ラフとは、記事の制作過程において、完成前の大まかな構成や下書きのこと。
記事や原稿を執筆する前に、見出しや段落構成、内容の流れを整理して提示する構成ラフや
画像や図版の配置、テキストの量や、コラムの有無、フォントやカラー、カコミなどの指示いれなど、デザイナーと共有するデザインラフなどがそれに当たる。
その中でも私が好きなのはデザインラフの作成で、ざっくり言えば、誌面のレイアウトや見せ方を考えてイメージとなる絵を描くこと、この作業がとても好きなのだ。
理由は単純で、ラフを描いている時が一番ワクワクするから。
自分の描いたラフを元に取材をしたり、数ある素材の中から写真をセレクトしたり、タイトルを考えたり…
あれやこれや想像しながら誌面を頭の中で生み出す瞬間だ。
元々、絵を描くことが好きで、文章よりも絵で見た方がイメージが湧きやすいタイプというのもあると思う。
でもこのラフ描きの段階でどの程度、誌面全体のイメージが想像できているか?で仕上がりの満足度は随分変わってくるように思う。
最初の答え合わせは原稿執筆のステージに進んだ時。
手元にラフがあるだけで、書くべき内容が浮かび上がってくる。
各々のピースが全てパチンとハマった時の充実感はなんとも言えないほど爽快さ。さらに言えば、ラフの時点で想定した誌面デザインが上がってきた時なんかはもう感動ものだ。
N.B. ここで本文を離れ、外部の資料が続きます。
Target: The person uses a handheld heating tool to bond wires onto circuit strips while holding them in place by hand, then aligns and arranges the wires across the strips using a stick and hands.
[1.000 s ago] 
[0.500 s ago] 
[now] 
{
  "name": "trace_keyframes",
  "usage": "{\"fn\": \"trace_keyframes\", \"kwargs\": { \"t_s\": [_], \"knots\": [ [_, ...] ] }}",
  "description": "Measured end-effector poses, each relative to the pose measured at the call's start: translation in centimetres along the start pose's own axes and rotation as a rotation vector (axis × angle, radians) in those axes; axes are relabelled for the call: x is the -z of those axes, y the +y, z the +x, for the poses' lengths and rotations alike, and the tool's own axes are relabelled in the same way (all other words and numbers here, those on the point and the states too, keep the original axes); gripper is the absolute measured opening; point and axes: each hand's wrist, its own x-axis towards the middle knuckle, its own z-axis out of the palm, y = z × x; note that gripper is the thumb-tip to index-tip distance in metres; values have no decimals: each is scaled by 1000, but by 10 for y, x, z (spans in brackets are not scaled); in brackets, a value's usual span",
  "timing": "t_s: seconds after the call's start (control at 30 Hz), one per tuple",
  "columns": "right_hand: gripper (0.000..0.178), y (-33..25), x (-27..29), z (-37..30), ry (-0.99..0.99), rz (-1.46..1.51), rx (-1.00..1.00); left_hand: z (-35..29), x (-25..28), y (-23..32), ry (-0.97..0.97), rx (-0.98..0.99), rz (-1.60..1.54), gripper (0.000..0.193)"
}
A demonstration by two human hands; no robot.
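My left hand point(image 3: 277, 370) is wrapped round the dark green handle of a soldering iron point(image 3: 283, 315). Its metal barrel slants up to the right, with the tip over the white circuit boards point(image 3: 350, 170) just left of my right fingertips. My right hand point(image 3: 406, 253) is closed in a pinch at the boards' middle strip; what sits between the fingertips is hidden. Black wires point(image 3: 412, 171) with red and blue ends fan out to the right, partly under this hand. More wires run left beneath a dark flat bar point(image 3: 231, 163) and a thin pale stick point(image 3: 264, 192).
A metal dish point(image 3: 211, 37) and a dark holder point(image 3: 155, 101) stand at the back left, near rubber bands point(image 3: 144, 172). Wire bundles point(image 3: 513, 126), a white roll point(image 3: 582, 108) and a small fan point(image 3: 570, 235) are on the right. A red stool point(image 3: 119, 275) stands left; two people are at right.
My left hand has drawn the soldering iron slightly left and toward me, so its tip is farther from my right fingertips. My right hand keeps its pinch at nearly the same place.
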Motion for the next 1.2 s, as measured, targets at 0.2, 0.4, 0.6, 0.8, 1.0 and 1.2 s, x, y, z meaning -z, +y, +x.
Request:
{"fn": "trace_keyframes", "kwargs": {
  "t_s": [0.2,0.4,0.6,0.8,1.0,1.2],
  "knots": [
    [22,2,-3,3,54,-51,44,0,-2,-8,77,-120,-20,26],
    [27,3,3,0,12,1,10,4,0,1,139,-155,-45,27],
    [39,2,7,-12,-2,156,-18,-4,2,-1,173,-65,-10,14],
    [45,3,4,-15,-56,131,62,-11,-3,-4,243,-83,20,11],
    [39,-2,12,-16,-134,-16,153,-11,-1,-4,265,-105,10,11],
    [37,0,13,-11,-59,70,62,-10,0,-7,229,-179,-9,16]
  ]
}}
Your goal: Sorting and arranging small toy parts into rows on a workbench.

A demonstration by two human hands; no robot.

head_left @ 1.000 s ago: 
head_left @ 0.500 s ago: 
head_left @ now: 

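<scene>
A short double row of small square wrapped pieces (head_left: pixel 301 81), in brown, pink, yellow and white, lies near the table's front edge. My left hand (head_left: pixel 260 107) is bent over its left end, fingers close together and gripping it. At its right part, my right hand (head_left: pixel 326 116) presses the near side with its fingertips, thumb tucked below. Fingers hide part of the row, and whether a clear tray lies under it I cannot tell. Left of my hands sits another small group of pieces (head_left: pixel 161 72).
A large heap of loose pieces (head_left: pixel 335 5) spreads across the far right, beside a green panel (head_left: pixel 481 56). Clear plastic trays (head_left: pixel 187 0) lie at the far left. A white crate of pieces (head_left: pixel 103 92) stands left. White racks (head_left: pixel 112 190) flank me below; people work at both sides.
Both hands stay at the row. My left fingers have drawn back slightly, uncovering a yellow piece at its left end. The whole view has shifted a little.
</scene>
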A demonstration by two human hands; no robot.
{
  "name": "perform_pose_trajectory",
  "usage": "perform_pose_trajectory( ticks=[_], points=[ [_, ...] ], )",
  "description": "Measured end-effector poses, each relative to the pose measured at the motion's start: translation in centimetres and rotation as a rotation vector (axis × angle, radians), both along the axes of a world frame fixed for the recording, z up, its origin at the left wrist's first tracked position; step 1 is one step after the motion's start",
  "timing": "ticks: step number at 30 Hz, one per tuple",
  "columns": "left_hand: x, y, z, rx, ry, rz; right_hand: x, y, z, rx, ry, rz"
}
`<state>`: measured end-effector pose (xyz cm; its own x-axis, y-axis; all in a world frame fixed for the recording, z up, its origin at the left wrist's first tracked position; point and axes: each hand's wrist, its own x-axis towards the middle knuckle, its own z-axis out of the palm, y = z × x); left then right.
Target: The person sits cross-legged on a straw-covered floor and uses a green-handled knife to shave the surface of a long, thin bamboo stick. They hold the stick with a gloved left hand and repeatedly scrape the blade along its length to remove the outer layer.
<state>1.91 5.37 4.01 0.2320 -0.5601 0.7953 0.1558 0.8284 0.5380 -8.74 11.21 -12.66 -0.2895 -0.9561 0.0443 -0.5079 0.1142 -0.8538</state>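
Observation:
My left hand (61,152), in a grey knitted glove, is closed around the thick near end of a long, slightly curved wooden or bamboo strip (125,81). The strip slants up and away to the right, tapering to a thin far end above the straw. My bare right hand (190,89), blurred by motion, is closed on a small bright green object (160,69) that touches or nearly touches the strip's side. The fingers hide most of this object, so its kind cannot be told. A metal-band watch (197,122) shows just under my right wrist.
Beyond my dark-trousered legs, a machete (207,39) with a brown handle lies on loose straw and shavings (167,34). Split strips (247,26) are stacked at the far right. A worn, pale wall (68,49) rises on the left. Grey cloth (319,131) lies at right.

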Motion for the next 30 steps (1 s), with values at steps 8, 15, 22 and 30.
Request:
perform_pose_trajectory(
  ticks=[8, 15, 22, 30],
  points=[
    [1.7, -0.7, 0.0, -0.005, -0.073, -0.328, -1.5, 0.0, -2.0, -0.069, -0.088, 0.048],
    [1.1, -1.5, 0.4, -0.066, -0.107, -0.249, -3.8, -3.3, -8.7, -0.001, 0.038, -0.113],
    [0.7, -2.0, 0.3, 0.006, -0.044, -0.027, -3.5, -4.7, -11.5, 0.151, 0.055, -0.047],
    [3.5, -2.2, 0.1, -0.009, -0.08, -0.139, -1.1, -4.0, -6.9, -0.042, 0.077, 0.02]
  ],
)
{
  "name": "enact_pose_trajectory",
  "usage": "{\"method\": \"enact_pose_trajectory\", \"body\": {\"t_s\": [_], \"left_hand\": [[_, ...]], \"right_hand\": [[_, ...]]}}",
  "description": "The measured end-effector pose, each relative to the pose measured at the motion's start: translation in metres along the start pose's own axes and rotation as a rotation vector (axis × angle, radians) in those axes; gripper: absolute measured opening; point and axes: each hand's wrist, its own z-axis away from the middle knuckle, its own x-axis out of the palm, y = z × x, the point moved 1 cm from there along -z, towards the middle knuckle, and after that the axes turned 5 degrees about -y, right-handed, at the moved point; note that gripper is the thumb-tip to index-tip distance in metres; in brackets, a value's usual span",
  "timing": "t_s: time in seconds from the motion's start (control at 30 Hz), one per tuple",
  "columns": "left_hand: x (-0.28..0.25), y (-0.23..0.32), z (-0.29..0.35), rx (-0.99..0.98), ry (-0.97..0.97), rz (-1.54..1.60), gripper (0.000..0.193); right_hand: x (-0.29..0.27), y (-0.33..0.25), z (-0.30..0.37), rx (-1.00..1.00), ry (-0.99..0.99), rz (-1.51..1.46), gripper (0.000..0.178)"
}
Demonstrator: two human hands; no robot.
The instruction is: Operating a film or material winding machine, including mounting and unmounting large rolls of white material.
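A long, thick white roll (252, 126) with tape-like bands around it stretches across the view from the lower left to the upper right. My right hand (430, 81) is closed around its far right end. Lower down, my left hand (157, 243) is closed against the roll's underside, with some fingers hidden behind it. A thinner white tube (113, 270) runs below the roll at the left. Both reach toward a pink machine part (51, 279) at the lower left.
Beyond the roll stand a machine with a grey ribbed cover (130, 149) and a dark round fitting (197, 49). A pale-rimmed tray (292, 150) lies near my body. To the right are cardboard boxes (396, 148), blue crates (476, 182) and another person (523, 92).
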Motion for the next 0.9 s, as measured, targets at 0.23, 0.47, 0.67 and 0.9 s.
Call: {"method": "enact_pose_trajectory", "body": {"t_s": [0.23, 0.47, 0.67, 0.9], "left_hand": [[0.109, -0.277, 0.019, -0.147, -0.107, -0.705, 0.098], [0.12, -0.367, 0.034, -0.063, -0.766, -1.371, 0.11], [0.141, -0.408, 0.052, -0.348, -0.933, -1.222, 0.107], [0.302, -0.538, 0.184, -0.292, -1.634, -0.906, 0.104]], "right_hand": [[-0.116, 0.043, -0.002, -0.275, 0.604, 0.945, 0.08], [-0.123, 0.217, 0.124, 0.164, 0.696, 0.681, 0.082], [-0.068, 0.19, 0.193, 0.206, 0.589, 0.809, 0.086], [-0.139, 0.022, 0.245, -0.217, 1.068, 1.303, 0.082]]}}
誌面媒体の編集を担う場合、このラフ描きは非常に重要な作業となる。
最終的なデザインはプロであるデザイナーさんにお願いするし、デザイナーさんによっては想定以上のクオリティで素敵なデザインの紙面に仕上げてくれるので、こんなに詳細に書かなくてもよかったかな、なんて思うこともあるけど、
どんな誌面にしたいか?細かいラフを描けば描くほど、希望を詰め込めば詰め込むほど、そのページに愛情が湧くし、上がってくるデザインを見るのが楽しみになる。
紙媒体に関わる編集ライターは、
テキストベースでただあげられたテーマを元に原稿を書けばいいというわけではなく、
そのページで何を伝えたいのか、どんな人に見てもらいたいのか、何を感じてもらいたいのか、ポイントをどこに絞るのか、読みやすい紙面とは何か…?
そんなようなことまで考え、ぼんやりのイメージを視覚化してから原稿執筆に移る、多くの人がそんな流れで作業にあたっている。